WHAT NEEDS TO BE DONE: Print the listing in its entirety and exactly, leaving out images.

DATA SHOWN:
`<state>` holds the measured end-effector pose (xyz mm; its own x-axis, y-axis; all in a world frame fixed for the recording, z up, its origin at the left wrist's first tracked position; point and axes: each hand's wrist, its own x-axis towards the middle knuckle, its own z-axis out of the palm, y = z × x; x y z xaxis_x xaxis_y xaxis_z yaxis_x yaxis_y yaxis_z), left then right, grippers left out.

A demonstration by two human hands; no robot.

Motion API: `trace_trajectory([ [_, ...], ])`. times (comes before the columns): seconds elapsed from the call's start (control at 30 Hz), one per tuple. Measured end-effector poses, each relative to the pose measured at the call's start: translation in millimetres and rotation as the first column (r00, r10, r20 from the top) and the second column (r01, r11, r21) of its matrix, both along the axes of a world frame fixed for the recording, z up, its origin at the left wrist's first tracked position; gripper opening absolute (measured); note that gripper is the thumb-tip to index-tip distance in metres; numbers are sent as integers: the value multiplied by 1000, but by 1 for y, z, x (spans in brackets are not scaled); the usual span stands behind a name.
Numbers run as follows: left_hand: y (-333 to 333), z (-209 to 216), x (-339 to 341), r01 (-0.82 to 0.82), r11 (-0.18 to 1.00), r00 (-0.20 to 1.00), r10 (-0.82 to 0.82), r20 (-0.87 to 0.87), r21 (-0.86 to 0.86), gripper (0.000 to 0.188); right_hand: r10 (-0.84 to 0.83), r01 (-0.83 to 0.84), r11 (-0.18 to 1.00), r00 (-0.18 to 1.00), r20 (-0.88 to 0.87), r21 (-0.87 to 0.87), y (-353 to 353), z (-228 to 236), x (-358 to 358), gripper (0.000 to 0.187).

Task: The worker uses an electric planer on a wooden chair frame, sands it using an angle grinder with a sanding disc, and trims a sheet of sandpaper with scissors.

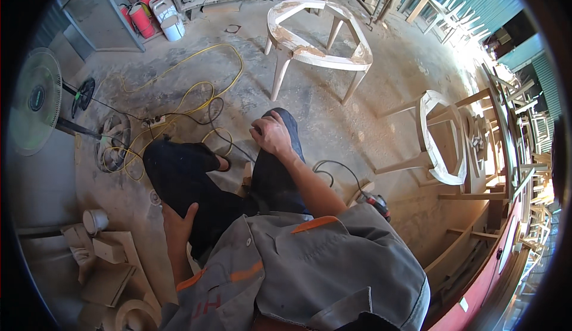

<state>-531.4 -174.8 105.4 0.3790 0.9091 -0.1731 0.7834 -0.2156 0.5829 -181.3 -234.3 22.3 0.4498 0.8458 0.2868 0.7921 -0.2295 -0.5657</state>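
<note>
I am seated, with both bare hands resting on my dark trousers. My left hand (180,219) lies along the outer side of my left thigh, thumb spread away from the fingers; part of it is hidden by the leg. My right hand (273,134) is draped over my right knee with its fingers loosely bent and nothing seen in them. Past the knees stands a pale wooden chair frame (357,66) on its legs, with no seat in it. A second seatless frame (424,122) lies tipped on its side at the right.
A pedestal fan (39,100) stands left, near a tangled yellow cord (208,95) on the floor. A corded power tool (376,204) lies by my right side. Wood pieces and cardboard (107,277) fill the lower left. Red and white jugs (142,21) and wooden racks (476,241) line the edges.
</note>
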Motion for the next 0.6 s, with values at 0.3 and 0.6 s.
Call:
trace_trajectory([
  [0.3, 21, -28, -23, -135, 973, 977, 100, -188, -188, 110, 199, -172, 965, 972, 125, -198, 38, -1, -39, 23],
  [0.6, 59, -83, -33, -85, 984, 969, 117, 216, -154, 108, 141, -108, 976, 975, 173, -190, 47, 26, -57, 17],
])
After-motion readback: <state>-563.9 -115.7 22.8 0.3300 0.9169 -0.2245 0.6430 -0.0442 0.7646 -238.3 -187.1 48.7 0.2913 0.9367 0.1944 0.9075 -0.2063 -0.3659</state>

REPLY:
`<state>` holds the measured end-effector pose (xyz mm; its own x-axis, y-axis; all in a world frame fixed for the recording, z up, its origin at the left wrist's first tracked position; point and axes: each hand's wrist, its own x-axis towards the middle knuckle, its own z-axis out of the palm, y = z × x; x y z xaxis_x xaxis_y xaxis_z yaxis_x yaxis_y yaxis_z), left then right, grippers left out.

A demonstration by two human hands; no robot.

Motion API: `trace_trajectory([ [_, ...], ])`. times (comes before the columns): seconds elapsed from the call's start (control at 30 Hz), one per tuple. Measured end-effector poses, each relative to the pose measured at the call's start: translation in millimetres and rotation as the first column (r00, r10, r20 from the top) and the second column (r01, r11, r21) of its matrix, both along the axes of a world frame fixed for the recording, z up, its origin at the left wrist's first tracked position; gripper opening absolute (measured); note that gripper is the thumb-tip to index-tip distance in metres; numbers are sent as integers: the value multiplied by 1000, but by 1 for y, z, x (spans in brackets are not scaled); the usual span stands behind a name.
Numbers run as follows: left_hand: y (-333 to 333), z (-209 to 216), x (-339 to 341), r01 (-0.82 to 0.82), r11 (-0.18 to 1.00), r00 (-0.20 to 1.00), r10 (-0.82 to 0.82), r20 (-0.87 to 0.87), r21 (-0.86 to 0.86), gripper (0.000 to 0.188); right_hand: r10 (-0.84 to 0.83), r01 (-0.83 to 0.84), r11 (-0.18 to 1.00), r00 (-0.18 to 1.00), r20 (-0.88 to 0.87), r21 (-0.87 to 0.87), y (-353 to 353), z (-228 to 236), x (-358 to 358), gripper (0.000 to 0.187).

Task: The worker uses an electric planer on a wooden chair frame, sands it using an angle grinder with a sanding disc, and trims a sheet of sandpaper with scissors.


<state>-531.4 -174.8 105.4 0.3790 0.9091 -0.1731 0.7834 -0.2156 0.5829 -181.3 -234.3 22.3 0.4498 0.8458 0.2868 0.7921 -0.2295 -0.5657</state>
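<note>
I am seated, with both bare hands resting on my dark trousers. My left hand (180,219) lies along the outer side of my left thigh, thumb spread away from the fingers; part of it is hidden by the leg. My right hand (273,134) is draped over my right knee with its fingers loosely bent and nothing seen in them. Past the knees stands a pale wooden chair frame (357,66) on its legs, with no seat in it. A second seatless frame (424,122) lies tipped on its side at the right.
A pedestal fan (39,100) stands left, near a tangled yellow cord (208,95) on the floor. A corded power tool (376,204) lies by my right side. Wood pieces and cardboard (107,277) fill the lower left. Red and white jugs (142,21) and wooden racks (476,241) line the edges.
</note>
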Motion for the next 0.6 s, with values at 0.3 and 0.6 s.
Call:
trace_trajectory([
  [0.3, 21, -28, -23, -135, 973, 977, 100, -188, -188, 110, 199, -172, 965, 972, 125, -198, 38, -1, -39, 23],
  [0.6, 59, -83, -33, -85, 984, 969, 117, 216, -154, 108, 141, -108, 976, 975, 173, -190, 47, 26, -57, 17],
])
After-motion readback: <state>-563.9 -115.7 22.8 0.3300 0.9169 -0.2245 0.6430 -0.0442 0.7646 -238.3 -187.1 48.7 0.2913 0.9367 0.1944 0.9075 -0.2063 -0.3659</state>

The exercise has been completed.